*** Begin section ***

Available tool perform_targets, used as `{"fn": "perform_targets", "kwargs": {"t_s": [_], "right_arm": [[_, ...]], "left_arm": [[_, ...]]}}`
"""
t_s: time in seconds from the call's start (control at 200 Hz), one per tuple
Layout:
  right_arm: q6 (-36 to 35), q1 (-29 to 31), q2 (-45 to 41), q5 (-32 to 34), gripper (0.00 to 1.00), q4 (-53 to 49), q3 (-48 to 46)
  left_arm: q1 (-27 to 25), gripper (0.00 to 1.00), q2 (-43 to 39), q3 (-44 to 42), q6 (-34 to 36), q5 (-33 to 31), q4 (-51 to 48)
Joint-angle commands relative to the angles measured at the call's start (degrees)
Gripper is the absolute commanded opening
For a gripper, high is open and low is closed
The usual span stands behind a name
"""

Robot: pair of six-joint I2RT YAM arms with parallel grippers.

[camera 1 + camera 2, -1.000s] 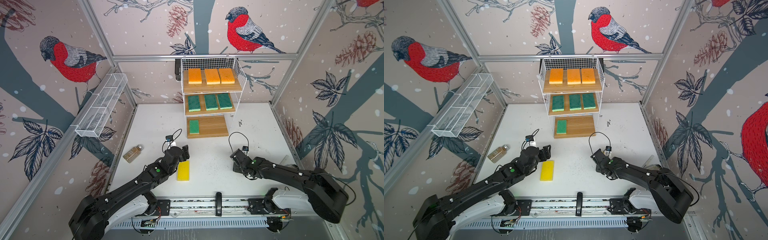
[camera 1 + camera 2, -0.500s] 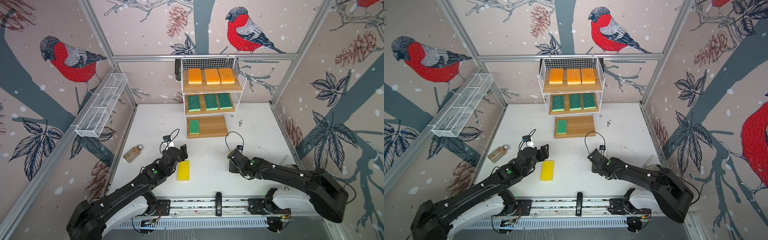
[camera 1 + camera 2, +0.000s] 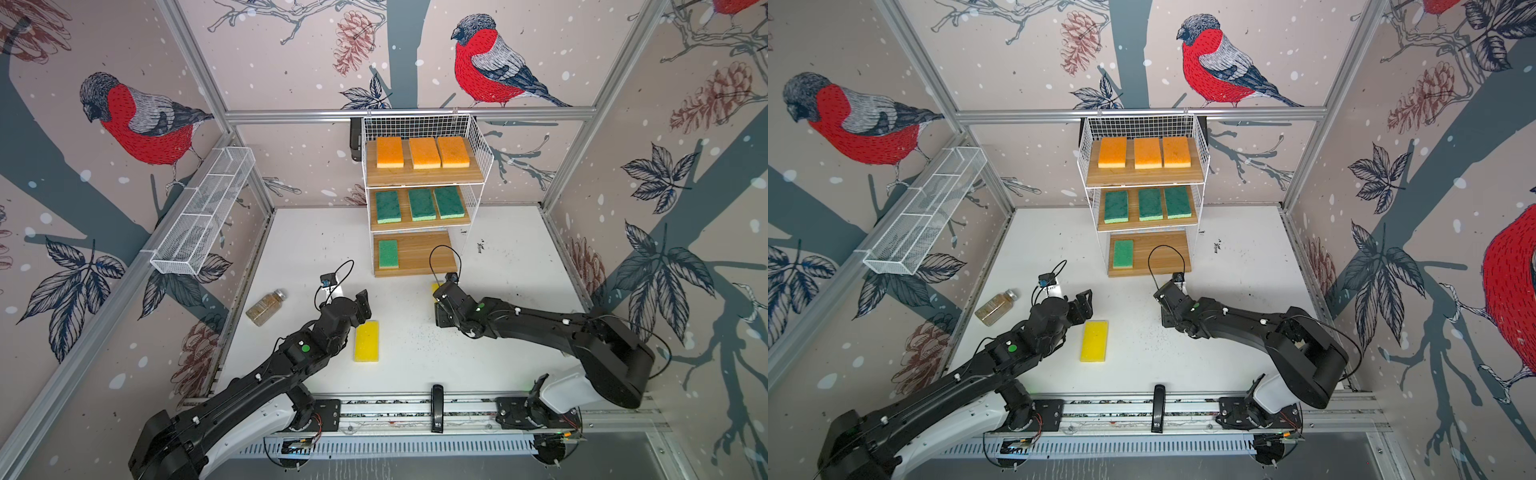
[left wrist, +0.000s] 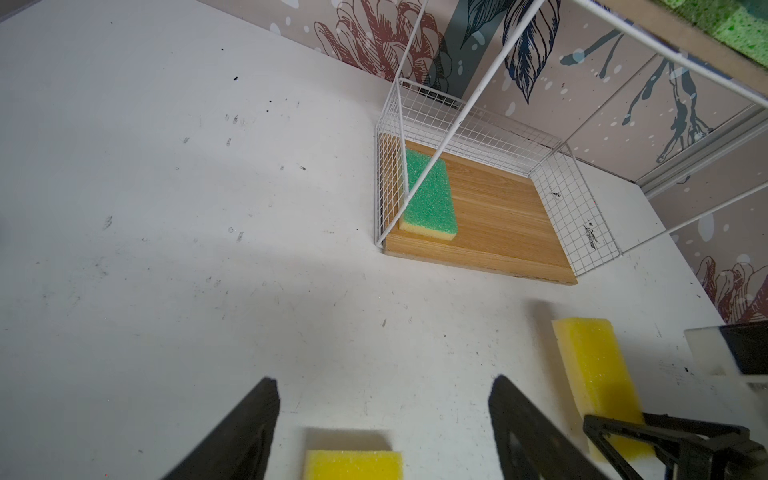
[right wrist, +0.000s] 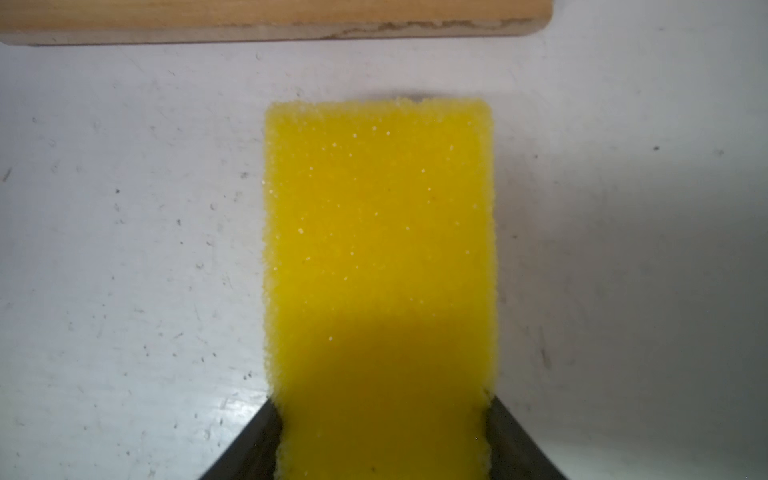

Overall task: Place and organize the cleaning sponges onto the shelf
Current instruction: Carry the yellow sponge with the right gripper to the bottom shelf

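My right fingers (image 5: pixel 257 440) are clamped on a yellow rectangular foam sponge (image 5: pixel 378 249), and I've just carried it up to the bottom wooden board (image 3: pixel 415 258) of the white wire shelf (image 3: pixel 417 124), so placing looks next. My left fingers (image 4: pixel 245 432) gape empty by the other yellow sponge (image 3: pixel 366 340) on the white surface (image 3: pixel 407 316). From above my wrist hides most of the held one, so I can't tell if it's lifted.

No lettering, number, brand or sign can be read in any view; the small jar (image 3: pixel 266 307) is too small in both top views for any label on it to be made out
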Motion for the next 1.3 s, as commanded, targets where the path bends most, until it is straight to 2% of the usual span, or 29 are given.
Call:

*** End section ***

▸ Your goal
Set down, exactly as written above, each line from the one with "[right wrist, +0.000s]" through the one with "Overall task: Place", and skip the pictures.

▸ Finished exercise
[right wrist, +0.000s] 

Overall task: Place and organize the cleaning sponges onto the shelf

The required response has been given in full.